Yeah; 'random' is a little too weak - so I break my invariant when I change orig.random.
Here's a 3-pass O(N) constant space solution. I'm finding it hard to prove it optimal, though:
Pass-1: orig.random=unchanged; orig.next=new; new.next=orig.next; next.random=orig.random
Pass-2: orig.random=unchanged; orig.next=new; new.next=orig.next; new.random=correct_random
Pass-3: orig.random=unchanged; orig.next=correct_next; new.next=correct_next; new.random=correct_random(unchanged)

Dilip said...

@Anonymous: Great solution. This should work perfectly fine! By the way if uo don't mind could you introduce yourself?

Unknown said...

Well, my solution was 2 pass, O(N) space complexity. I don't believe we need a 3rd pass. Dilip, your question, please verify :)

Dilip said...

@Vivek: Your solution is perfectly correct and it's true that u can do it in 2 pass but be it two pass or three pass it remains O(N) time right. And anonymous' solution takes constant space while yours/vandana's takes O(N) space. That was the difference in your solutions!

Anonymous said...

Vivek said: "Well, my solution was 2 pass, O(N) space complexity. I don't believe we need a 3rd pass."

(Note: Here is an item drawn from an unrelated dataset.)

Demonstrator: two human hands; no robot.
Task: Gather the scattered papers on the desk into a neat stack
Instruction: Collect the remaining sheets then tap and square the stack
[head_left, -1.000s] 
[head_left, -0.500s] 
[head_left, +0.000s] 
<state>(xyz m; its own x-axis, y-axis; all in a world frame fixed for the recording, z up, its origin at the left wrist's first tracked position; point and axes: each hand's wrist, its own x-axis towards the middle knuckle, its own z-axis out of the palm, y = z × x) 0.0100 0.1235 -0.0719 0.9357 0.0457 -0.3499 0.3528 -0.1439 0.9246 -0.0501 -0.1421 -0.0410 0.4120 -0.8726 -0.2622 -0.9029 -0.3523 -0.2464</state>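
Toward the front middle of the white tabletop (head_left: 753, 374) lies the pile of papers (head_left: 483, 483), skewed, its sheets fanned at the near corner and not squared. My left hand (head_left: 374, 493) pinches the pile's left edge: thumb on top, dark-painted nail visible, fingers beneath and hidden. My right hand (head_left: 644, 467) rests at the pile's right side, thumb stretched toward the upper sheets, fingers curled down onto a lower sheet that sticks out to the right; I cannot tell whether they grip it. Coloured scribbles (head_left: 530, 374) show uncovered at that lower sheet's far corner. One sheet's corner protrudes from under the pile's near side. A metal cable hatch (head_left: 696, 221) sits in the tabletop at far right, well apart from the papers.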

I haven't been able to prove it rigorously yet, but I believe you do need a third pass to do it with O(1) space. (The simple proof is to enumerate!)

Apart from the obvious space implications, the "keep a map" solutions have another big drawback -- the constant factor you add is several orders of magnitude. Consider that the best hash_map implementations out there generally cost 1K ns on average for a lookup [SGI STL' set requires 2.5K ns (red-black tree based)] - amortized, for 100K entries, with keys sizing 64 bits (even if you managed to be really smart by hinting how many buckets the datastructure must keep). Inserts cost roughly the same. Compare this to modern processors, where an L1 cache reference costs 1ns (an L2 cache reference costs 10ns) and a main memory reference costs roughly 100ns.

I'd encourage you to benchmark your solution against the 3-pass solution I proposed.

Anonymous said...

@Vivek: Incredible that I hadn't read your solution up until now. Here's a list of things to get you started:

Vivek said: "(1) we create an array with size=size ..."

(a) "create an array" -- This requires you to have contiguous memory available, proportional to the size of the SLL! That's quite an ask!
(b) "with size=size" -- For an SLL (for example SGI STL' list), this is an O(N) operation.

Vivek said: "(5) Transverse the original list again ..."
Vivek said: "(6) we can copy back the original data ..."

So 2 more passes. So, in fact, your "solution" requires 3-passes.

Vivek said: "darn, that looks like an elaborated Vandana's reply :)"

Uhm, no, it's not. Vandana's solution is much less rigid, albeit inefficient.